_What the task requires_:
The answer must be one number: how many lines below contain the word "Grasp".

==== Data in this exercise ====

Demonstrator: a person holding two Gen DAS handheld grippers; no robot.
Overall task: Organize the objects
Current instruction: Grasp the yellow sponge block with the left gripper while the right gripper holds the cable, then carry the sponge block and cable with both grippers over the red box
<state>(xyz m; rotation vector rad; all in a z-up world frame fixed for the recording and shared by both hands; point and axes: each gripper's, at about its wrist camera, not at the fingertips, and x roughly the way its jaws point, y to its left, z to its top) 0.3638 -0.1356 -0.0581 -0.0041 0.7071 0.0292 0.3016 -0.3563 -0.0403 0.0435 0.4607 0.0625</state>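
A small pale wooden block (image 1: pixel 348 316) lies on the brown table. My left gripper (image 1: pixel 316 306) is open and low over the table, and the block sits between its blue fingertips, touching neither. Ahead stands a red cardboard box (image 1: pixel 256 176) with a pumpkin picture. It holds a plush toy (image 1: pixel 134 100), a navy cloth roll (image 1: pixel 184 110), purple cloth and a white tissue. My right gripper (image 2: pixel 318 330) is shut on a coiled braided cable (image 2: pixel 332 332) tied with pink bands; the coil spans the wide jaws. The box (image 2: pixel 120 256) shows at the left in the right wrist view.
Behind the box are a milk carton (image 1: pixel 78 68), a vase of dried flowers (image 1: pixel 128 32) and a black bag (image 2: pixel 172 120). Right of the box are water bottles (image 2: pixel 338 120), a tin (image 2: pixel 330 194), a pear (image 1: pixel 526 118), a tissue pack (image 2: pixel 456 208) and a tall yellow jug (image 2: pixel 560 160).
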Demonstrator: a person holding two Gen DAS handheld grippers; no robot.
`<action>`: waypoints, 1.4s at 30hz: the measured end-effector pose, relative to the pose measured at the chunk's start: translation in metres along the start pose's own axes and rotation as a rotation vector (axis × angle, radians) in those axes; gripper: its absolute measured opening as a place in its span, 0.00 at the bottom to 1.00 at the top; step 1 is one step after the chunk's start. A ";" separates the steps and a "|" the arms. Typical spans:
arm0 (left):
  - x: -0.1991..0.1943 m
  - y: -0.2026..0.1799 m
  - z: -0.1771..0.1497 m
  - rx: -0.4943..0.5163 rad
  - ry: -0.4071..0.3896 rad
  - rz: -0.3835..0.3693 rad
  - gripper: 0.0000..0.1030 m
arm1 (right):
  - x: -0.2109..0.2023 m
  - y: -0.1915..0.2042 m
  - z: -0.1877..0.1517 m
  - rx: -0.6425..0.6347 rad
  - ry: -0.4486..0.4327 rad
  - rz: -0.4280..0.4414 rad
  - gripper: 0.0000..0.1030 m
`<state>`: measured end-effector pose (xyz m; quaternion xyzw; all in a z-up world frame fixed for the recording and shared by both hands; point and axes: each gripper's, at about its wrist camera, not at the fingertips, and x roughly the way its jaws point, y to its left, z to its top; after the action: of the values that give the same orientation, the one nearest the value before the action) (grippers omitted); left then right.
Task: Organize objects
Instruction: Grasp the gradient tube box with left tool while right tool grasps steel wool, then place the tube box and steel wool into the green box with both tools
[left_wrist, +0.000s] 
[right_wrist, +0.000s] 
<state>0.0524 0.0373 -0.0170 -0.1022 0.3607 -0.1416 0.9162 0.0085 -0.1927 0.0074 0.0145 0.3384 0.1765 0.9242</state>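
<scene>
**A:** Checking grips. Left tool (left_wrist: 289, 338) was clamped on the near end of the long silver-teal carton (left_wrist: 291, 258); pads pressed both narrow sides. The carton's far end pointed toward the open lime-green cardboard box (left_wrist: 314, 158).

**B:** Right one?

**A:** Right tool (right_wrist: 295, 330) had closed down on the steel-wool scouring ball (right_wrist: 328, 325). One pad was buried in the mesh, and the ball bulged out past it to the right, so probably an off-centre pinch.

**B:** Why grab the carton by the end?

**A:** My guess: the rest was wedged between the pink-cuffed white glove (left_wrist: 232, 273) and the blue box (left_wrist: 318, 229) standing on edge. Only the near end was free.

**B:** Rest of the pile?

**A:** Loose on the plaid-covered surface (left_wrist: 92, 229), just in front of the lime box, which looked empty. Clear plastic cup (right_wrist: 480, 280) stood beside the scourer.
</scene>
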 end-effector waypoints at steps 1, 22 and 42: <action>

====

_Answer below_:
2